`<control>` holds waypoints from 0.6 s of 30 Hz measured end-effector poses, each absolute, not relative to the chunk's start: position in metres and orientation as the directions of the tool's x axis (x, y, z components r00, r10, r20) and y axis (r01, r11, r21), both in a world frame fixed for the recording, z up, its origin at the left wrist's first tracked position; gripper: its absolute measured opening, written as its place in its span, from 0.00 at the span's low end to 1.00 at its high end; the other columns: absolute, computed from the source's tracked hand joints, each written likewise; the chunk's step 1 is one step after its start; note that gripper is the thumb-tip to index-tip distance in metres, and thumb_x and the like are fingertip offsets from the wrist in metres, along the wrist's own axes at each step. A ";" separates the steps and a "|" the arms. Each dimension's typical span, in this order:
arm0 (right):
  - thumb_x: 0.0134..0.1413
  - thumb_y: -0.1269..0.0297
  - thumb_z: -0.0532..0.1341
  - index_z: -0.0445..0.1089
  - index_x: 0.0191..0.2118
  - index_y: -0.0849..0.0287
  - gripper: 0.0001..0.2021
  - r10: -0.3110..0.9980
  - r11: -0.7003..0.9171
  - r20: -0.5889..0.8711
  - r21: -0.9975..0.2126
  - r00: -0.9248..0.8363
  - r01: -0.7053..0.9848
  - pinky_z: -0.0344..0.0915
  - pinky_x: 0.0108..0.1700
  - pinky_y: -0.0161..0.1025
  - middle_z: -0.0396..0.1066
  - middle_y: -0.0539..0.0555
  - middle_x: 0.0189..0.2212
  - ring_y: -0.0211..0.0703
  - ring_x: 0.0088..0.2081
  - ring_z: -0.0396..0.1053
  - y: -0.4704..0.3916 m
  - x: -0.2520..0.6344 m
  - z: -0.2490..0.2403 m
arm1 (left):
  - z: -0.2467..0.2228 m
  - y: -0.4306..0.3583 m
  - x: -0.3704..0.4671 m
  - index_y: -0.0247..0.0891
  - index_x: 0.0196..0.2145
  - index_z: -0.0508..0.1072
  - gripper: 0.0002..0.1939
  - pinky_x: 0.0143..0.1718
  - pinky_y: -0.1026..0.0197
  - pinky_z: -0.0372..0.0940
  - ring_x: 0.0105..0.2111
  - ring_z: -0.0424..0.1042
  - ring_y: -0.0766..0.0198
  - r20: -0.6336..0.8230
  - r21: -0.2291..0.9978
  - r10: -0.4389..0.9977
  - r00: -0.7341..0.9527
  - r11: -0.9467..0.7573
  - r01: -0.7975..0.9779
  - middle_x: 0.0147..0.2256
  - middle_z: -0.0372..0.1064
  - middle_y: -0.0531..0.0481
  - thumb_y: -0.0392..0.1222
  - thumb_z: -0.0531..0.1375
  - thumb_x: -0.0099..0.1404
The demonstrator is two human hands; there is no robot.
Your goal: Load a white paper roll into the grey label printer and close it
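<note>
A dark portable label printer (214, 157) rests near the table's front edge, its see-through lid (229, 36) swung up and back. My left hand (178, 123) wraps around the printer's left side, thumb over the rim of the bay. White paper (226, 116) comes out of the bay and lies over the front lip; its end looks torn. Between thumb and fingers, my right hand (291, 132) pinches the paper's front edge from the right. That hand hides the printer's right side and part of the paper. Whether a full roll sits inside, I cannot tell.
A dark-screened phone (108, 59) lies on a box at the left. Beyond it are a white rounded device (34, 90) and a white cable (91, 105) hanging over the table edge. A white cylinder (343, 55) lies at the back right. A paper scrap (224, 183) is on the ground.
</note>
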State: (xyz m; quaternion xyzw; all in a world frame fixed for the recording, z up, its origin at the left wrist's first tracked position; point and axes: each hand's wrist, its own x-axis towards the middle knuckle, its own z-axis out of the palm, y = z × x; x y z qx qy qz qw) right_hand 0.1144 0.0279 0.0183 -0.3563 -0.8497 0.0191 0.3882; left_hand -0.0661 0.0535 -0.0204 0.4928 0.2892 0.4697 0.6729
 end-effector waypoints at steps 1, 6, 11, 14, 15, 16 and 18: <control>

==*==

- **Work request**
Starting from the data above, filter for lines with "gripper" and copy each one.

- **Answer for this exercise**
`<control>` holds waypoints from 0.6 s of 30 Hz measured end-effector poses, each absolute, not relative to the chunk's start: position in metres and orientation as the directions of the tool's x axis (x, y, z components r00, r10, r20) and y axis (r01, r11, r21), both in a world frame fixed for the recording, z up, its origin at the left wrist's first tracked position; gripper: its absolute measured opening, written as its place in its span, from 0.00 at the span's low end to 1.00 at its high end; the other columns: absolute, computed from the source's tracked hand joints, each written likewise; the chunk's step 1 is one step after its start; note that gripper is the thumb-tip to index-tip distance in metres, and thumb_x and the like are fingertip offsets from the wrist in metres, along the wrist's own axes at each step. A ";" separates the steps and a "|" the arms. Each dimension's typical span, in this order:
  - gripper: 0.0001..0.2021
  - gripper: 0.0002..0.1939

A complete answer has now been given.